TO DO:
Copy the entries below exactly. Images do not belong in the copy.

SUPPLIED MATERIAL:

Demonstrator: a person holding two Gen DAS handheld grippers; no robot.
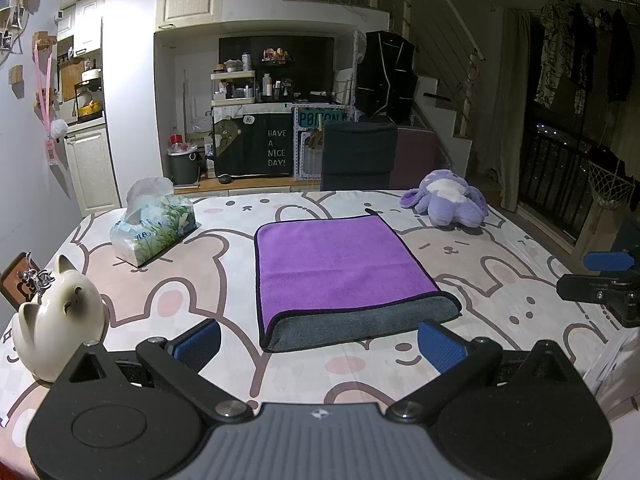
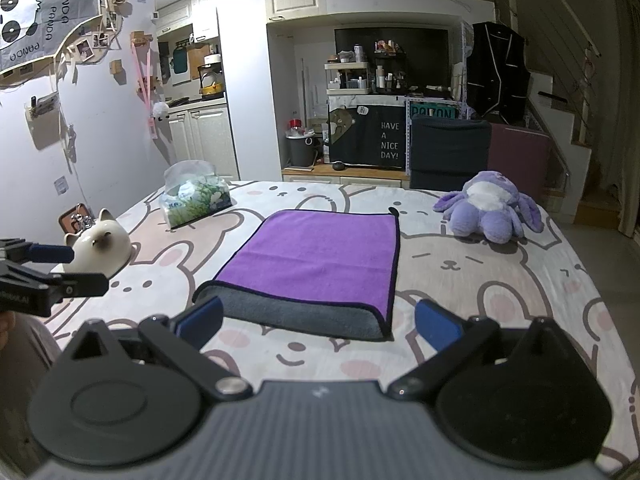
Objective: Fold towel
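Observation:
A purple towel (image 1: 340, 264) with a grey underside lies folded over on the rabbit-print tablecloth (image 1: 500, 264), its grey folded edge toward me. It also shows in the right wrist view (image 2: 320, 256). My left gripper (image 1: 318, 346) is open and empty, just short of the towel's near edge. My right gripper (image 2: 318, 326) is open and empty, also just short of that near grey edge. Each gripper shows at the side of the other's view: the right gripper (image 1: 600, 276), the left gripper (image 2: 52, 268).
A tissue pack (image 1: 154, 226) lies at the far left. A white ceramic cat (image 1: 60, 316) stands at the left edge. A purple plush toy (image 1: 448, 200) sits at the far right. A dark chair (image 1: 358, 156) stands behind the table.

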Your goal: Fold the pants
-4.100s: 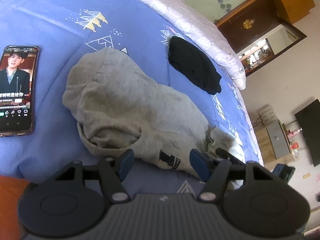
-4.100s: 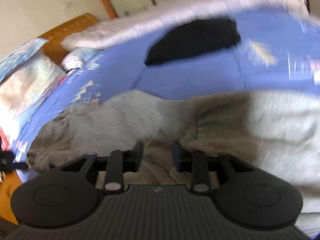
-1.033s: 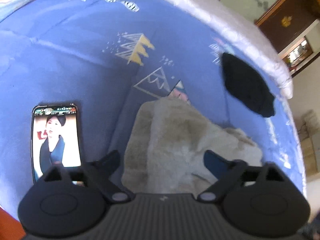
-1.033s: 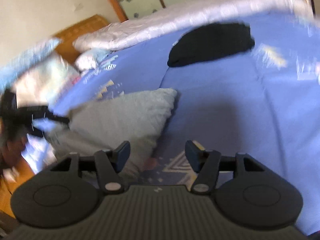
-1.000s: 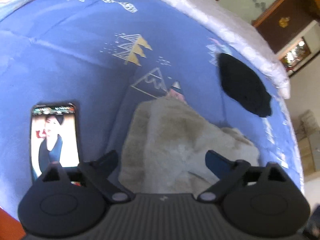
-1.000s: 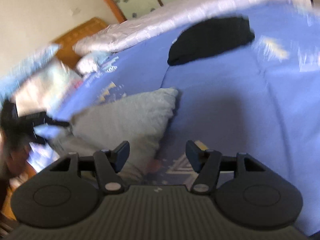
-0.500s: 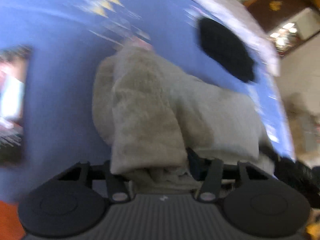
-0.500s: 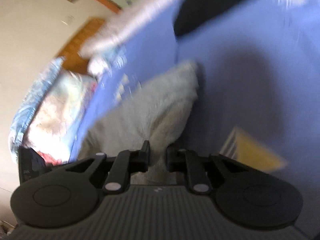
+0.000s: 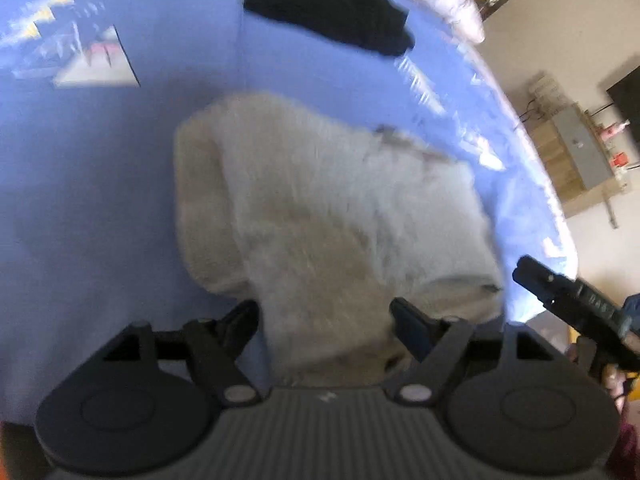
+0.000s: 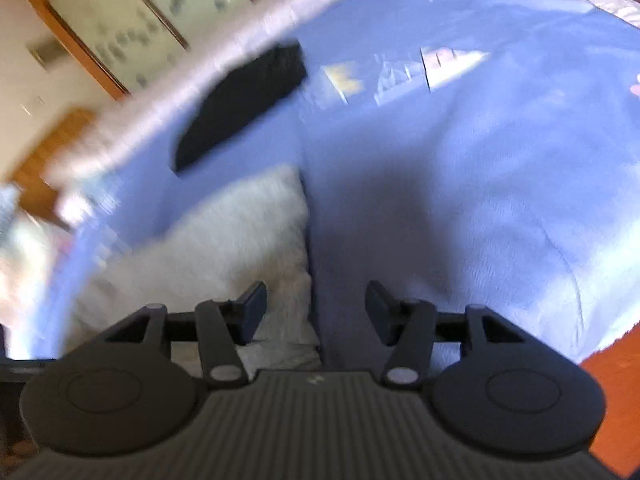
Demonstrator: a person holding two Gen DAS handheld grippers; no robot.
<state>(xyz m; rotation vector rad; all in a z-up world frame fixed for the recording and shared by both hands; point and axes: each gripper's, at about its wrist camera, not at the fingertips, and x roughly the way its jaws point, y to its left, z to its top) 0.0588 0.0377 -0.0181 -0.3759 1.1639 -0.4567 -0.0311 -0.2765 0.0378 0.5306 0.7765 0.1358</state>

ANSWER BOX:
Demonstrator: a person holding two Gen DAS handheld grippers; no robot.
Objective: Fold towel
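Observation:
A purple towel (image 1: 340, 264) with a grey underside lies folded over on the rabbit-print tablecloth (image 1: 500, 264), its grey folded edge toward me. It also shows in the right wrist view (image 2: 320, 256). My left gripper (image 1: 318, 346) is open and empty, just short of the towel's near edge. My right gripper (image 2: 318, 326) is open and empty, also just short of that near grey edge. Each gripper shows at the side of the other's view: the right gripper (image 1: 600, 276), the left gripper (image 2: 52, 268).
A tissue pack (image 1: 154, 226) lies at the far left. A white ceramic cat (image 1: 60, 316) stands at the left edge. A purple plush toy (image 1: 448, 200) sits at the far right. A dark chair (image 1: 358, 156) stands behind the table.
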
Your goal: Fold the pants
-4.100s: 
-4.100s: 
-1.033s: 
-1.033s: 
-1.000s: 
-1.000s: 
-0.500s: 
-0.500s: 
+0.000s: 
+0.000s: 
Demonstrator: a person holding two Gen DAS handheld grippers; no robot.
<state>(xyz m; rotation vector rad; all in a z-up world frame fixed for the recording and shared by both hands; point and axes: each gripper's, at about its wrist camera, not at the fingertips, and x roughly the way its jaws point, y to its left, z to its top) 0.0588 0.0377 -0.0181 -0.3759 1.1639 -0.4567 -0.0311 -0.2765 0.0378 0.5306 0.7765 0.1358</state>

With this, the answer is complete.